Wexford went back into the room where Dunsand was. He cleared his throat and then found he was at a loss for words. His eyes met not Dunsand’s own but the thick baffling glass which shielded them. Dunsand got up and handed him two identical keys.

‘One of these,’ he said in a calm, neutral voice, ‘is mine. The other I sent to my former wife and she returned it to me by post.’ Wexford looked at the keys, the first of which was scraped and scarred from daily use, the second scarcely marked. ‘Mrs Tate,’ said Dunsand with awful precision, Vas never here. I should like to make a point of that.’ Things were happening, Wexford thought, at least to some extent according to the pattern he had forecast. Dunsand swallowed, looked down at the floor. ‘I found the girl here when I got home on June sixth. She must have got in by a window.
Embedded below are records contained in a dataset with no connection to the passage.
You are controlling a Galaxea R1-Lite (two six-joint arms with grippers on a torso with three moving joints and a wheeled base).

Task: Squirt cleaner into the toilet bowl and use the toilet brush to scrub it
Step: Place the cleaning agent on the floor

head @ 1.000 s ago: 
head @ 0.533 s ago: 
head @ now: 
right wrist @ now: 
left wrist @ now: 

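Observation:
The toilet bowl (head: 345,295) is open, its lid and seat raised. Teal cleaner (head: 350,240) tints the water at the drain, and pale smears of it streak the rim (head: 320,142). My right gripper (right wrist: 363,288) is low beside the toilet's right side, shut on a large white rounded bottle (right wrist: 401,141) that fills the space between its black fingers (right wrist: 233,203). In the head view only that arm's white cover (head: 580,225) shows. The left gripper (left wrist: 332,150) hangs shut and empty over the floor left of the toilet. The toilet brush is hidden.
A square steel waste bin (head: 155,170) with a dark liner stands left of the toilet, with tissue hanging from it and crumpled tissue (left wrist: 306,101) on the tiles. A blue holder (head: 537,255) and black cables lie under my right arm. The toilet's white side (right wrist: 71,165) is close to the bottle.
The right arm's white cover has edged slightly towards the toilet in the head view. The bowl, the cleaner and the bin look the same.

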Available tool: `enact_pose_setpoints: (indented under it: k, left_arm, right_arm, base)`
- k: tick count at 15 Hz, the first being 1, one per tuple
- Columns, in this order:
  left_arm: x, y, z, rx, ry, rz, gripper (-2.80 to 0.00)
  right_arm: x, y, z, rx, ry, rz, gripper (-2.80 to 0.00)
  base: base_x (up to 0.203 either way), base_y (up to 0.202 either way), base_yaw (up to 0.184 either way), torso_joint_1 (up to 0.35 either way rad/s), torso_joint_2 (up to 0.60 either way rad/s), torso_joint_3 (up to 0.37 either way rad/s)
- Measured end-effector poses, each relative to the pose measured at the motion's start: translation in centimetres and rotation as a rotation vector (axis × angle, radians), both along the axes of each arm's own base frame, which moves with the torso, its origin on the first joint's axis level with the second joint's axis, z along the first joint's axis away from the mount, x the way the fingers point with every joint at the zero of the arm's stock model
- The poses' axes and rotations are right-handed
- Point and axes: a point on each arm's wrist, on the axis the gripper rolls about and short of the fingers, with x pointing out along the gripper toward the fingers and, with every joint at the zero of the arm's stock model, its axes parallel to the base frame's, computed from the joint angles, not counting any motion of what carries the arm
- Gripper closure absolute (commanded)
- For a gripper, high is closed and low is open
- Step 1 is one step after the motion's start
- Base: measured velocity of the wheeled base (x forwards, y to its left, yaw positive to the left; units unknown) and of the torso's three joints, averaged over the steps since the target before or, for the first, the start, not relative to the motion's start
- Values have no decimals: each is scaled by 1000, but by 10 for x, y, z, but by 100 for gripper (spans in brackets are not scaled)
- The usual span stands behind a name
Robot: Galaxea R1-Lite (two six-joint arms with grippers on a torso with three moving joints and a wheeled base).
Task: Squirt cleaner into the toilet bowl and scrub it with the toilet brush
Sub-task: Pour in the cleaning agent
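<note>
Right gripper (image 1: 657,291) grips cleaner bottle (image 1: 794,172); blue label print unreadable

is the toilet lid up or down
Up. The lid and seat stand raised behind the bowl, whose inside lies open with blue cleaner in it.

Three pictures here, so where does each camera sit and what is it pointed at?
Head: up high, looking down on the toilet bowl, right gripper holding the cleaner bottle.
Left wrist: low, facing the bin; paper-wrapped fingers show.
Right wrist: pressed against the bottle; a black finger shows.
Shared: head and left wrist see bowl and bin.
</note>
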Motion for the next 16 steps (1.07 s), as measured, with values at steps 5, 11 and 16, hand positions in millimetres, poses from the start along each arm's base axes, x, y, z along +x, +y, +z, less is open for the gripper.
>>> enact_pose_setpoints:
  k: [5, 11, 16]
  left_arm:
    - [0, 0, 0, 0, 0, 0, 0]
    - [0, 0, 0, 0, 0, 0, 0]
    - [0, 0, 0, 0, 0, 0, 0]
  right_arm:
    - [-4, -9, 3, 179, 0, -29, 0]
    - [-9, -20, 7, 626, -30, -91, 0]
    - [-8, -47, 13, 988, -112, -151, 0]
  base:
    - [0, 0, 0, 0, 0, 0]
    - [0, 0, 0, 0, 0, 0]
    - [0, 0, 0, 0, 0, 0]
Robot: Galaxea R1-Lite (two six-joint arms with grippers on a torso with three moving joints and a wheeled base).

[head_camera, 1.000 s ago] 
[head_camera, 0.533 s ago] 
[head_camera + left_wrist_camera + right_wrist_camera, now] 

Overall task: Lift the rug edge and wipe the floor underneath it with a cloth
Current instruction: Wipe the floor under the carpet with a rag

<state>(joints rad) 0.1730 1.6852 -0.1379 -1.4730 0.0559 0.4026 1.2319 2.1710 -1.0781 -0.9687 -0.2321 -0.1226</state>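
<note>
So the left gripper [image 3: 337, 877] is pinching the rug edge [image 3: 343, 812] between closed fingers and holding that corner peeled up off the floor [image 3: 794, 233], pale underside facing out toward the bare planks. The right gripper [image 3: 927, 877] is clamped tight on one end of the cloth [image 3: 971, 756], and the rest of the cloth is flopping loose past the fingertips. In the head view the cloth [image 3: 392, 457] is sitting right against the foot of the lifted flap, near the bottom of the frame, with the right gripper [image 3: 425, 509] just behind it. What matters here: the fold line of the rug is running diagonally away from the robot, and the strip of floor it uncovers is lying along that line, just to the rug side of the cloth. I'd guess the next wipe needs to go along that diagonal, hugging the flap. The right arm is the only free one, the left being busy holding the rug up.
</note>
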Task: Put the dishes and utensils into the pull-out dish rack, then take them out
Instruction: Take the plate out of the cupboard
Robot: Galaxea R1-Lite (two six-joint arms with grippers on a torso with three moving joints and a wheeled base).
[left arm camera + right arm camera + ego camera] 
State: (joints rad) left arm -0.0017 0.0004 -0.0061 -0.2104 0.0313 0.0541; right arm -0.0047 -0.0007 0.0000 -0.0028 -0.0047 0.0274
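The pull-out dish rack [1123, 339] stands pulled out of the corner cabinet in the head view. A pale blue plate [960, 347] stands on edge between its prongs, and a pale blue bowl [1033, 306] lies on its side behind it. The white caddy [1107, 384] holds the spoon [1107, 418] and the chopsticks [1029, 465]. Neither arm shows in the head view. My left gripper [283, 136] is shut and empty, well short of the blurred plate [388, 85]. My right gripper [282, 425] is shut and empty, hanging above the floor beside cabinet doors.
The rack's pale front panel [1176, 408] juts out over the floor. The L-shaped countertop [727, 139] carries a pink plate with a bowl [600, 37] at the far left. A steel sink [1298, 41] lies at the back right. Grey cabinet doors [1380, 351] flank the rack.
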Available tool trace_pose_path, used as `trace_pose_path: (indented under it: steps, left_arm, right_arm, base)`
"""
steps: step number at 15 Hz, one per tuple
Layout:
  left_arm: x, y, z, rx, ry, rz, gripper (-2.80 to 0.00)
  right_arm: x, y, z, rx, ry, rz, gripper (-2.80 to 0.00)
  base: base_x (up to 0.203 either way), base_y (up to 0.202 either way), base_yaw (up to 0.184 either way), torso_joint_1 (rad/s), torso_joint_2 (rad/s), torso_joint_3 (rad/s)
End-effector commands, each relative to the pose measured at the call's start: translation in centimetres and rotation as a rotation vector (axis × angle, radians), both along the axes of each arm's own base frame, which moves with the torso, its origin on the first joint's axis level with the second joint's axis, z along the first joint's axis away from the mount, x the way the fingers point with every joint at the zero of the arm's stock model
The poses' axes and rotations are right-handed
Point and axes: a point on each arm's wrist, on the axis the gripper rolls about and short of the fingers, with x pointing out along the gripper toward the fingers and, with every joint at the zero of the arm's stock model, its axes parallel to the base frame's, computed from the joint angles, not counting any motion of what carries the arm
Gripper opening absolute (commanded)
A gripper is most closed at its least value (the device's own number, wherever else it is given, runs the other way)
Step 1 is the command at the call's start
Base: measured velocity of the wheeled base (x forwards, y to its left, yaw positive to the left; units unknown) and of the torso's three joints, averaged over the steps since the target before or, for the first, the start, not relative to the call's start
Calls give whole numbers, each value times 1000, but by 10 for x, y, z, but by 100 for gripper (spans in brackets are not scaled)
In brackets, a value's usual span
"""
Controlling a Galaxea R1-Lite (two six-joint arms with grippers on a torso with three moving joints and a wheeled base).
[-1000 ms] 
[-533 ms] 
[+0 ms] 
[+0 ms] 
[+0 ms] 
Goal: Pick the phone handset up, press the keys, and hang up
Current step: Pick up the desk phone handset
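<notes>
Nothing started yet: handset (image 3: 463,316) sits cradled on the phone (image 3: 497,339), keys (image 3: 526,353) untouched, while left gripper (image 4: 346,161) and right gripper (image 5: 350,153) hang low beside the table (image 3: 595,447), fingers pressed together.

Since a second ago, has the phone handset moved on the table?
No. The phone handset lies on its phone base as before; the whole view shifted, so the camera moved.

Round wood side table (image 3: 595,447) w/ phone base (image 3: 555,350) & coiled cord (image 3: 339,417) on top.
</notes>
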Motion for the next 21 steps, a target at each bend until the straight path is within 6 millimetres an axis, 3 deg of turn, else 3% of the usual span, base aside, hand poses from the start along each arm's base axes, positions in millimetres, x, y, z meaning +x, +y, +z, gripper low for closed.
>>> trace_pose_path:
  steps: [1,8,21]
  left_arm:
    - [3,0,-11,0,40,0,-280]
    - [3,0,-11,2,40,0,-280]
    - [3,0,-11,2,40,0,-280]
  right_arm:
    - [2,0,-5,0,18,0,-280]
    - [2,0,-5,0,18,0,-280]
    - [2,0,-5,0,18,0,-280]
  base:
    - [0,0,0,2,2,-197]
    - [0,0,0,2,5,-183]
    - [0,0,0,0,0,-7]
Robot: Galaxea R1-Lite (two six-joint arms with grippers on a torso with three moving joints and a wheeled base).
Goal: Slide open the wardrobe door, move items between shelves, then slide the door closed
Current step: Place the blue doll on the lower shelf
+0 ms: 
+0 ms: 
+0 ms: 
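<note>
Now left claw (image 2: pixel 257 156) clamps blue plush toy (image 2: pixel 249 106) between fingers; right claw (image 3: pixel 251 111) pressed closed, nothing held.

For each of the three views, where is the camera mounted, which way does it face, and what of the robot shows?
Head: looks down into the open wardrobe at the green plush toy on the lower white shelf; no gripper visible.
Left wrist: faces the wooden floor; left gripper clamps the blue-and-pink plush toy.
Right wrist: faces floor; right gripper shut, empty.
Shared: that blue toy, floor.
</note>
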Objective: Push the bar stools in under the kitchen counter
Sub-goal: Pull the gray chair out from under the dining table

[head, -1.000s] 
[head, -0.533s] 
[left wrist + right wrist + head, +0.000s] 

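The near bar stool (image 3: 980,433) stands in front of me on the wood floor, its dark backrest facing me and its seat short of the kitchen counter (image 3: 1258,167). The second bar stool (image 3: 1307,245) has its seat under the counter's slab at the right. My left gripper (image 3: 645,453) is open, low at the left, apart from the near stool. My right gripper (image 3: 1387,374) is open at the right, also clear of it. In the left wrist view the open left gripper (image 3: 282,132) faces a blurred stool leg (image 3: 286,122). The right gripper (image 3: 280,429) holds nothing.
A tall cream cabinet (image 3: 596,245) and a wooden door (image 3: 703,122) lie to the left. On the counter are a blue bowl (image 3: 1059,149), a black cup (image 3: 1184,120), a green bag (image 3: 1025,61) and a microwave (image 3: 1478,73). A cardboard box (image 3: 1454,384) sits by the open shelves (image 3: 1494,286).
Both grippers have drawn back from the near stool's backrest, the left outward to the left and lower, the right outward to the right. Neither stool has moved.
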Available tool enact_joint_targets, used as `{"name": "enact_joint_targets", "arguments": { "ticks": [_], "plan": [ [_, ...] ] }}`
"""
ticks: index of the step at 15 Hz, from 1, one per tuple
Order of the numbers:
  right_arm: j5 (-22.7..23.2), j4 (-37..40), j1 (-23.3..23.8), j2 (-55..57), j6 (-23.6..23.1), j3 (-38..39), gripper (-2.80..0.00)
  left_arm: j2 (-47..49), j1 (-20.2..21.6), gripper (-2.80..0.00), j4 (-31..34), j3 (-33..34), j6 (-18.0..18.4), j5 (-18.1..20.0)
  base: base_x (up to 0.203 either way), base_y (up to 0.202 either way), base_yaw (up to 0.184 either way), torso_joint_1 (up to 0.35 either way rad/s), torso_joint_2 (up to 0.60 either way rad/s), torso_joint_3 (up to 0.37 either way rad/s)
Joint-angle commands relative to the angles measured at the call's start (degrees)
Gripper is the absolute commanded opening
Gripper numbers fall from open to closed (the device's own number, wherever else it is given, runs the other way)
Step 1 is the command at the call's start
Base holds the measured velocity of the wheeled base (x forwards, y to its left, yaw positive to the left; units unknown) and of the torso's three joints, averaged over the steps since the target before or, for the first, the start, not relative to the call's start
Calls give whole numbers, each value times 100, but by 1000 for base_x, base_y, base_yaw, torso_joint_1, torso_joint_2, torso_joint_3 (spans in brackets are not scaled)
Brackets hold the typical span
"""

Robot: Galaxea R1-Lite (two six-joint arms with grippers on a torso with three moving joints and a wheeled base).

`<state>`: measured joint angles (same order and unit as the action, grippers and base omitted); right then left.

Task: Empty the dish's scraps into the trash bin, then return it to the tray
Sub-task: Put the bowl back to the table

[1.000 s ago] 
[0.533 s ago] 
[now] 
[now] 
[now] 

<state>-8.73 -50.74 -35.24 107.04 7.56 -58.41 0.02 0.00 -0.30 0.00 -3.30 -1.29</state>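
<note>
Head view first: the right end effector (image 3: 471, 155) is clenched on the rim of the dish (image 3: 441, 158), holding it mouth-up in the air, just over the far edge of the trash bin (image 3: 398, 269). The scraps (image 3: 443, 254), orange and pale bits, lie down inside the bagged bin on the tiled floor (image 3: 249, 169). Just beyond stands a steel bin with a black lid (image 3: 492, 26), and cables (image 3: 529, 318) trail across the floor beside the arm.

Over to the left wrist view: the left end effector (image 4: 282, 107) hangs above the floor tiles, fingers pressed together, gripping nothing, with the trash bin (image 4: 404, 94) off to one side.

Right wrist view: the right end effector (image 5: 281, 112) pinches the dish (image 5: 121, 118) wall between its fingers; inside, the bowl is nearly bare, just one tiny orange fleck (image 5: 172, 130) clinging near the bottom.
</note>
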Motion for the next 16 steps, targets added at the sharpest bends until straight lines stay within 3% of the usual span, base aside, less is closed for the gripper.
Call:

The kitchen fanlight had been left unfastened. I encountered her as soon as I let myself in. She was giving the place what I think thieves call a “going over”. We struggled and I—killed her. I hit her with a bottle of wine she had left on the hall table.’

‘Mr Dunsand …’ Wexford began almost despairingly.

‘No, wait. Let me finish. She had brought some things with her, apart from the wine, some shopping in a bag and some clothes. Perhaps she thought my house was empty and she meant to camp there—“squat” is the word, isn’t it? After it got dark I put her body in the quarry and the other things into the river under the bridge. Then I washed the floor and the walls.’ Staring at Wexford, he said abruptly, ‘Aren’t you going to caution me? Shouldn’t there be witnesses to take all this down?’

‘This confession—you insist on making it?’

‘Of course. It’s true. I killed her. I knew it was only a matter of time before you arrested me.’ He took off his glasses and rubbed them against his sleeve. His naked eyes were frightening. There was something terrible yet indefinable in their
depths, a light that told perhaps of passion, of single-minded fanaticism under that flaccid exterior. He was used to teaching, to instructing. Now, in a teacher’s voice, he proceeded to direct Wexford.

‘The proper thing, I think, will be for me to go to the police station and make a statement.’ He put on his glasses, wiped a beading of sweat from above his left eyebrow. ‘I could go in my own car or accompany you if you think that wiser. I’m quite ready.’

‘Well, you were right,’ said Burden in grudging admiration.

‘Only up to a point. We didn’t find a trace of blood.’

‘He must be a nut or a saint, taking that on himself to shield a woman like Nell Tate.’ Burden began to pace the office, growing vehement. ‘That statement he made, it doesn’t even remotely fit the facts. For one thing, Dawn was let into the house. She didn’t go round the back. And for another, why should she suppose Dunsand’s house to have been empty—I mean, unoccupied? If she had, she wouldn’t have camped there on her own. She had a home to go to. Can you see Dunsand beating a woman to death because he suspected her of breaking into his house? Crocker said her killer was mad with rage, in a frenzy. That phlegmatic character in a frenzy?’

‘He and Tate,’ said Wexford, ‘are apparently both phlegmatic characters. They are still waters which not only run deep but which may have turbulent undercurrents. Strange, isn’t it? Dunsand hasn’t asked for a lawyer, hasn’t put up the least resistance. He’s behaved almost fatalistically. That woman breaks the men she doesn’t want but can’t scratch the surface of the man she does want.’

Burden shook his head impatiently. ‘What do we do now? What next?’

‘Go back to Dunsand’s place, I suppose. Have another look round and experiment with those keys a bit.’

Bright noon in The Pathway, the hottest day yet of a summer
that promised to be all halcyon. The sun had brought into blossom tiny pink flowers on the plants in Miss Mowler’s garden. In the meadows in the crook of the arm-shaped road they were cutting hay, cropping flowers far more lush and vigorous than those man had planted. The crude pink of Dunsand’s bungalow was blanched to a rosy pallor by the hard hot light.